Gastbeitrag von A.R. Göhring

Mia in Kandel und Mireille in Flensburg wurden von angeblichen „Flüchtlingen“ mohammedanischen Glaubens brutal ermordet, weil die Paschas es nicht ertragen konnten, dass die Ex-Freundinnen sich ihnen verweigerten. Für den Kenner des Islamgürtels tut das nicht Wunder; denn in diesen Weltgegenden wird den Heranwachsenden beigebracht, dass die Frau, erst recht eine Ungläubige, sich im Gegensatz zum Herrenmann bei Strafe nicht trennen darf.
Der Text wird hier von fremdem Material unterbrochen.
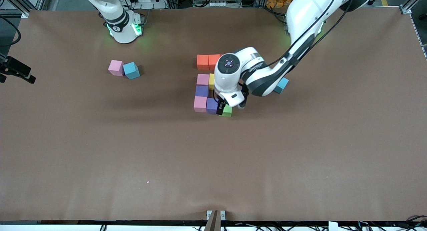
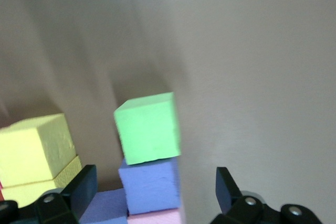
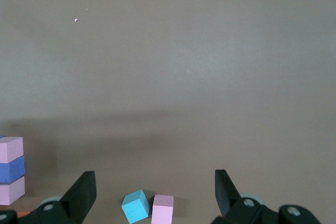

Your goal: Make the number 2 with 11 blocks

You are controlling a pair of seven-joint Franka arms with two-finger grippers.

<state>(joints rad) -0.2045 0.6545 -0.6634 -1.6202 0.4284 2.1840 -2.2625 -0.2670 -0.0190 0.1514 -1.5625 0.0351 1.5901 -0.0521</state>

Nun gab es in Berlin-Friedrichshain am vergangenen Mittwoch schon wieder eine solche „Beziehungstat“, wie wir wahrscheinlich bald lesen dürfen. Ein 29jähriger syrischer „Flüchtling“ würgte in einer Schule (!) eine ihn verschmähende Polin (22) derart heftig, dass sie Verletzungen davontrug. „Sie sei zu schade für andere und solle mit ihm ins Paradies kommen, soll er gesagt haben.“ Die eintreffende Polizei wurde von dem Herrenmann auch noch angegriffen.

Friedrichshain liegt in Ost-Berlin und ist heute ein ausgesprochen teures und daher linksbürgerlich-akademisches Pflaster. Wie werden die Bessermenschen wohl reagieren, wenn ihre eigenen Kinder nun von den so freudig ins Land geholten Mohammedanern attackiert werden? Sogar im Klassenraum, wo es keine Ausweichmöglichkeit gibt?

Ich frage mich, ob es nun wieder Progressive schaffen werden, zu behaupten, so etwas hätte es immer schon gegeben, das täten Deutsche auch und es hätte nichts mit der Religion zu tun.

Nein, würde ich sagen, früher wurden Frauen nicht von liebestollen Verehrern mitten im Klassenraum fast erwürgt; und Deutsche – Europäer – tun so etwas nicht. Die Mohammedaner hingegen tun es, weil ihnen die Wertlosigkeit der Frau durch die Religion beigebracht wurde.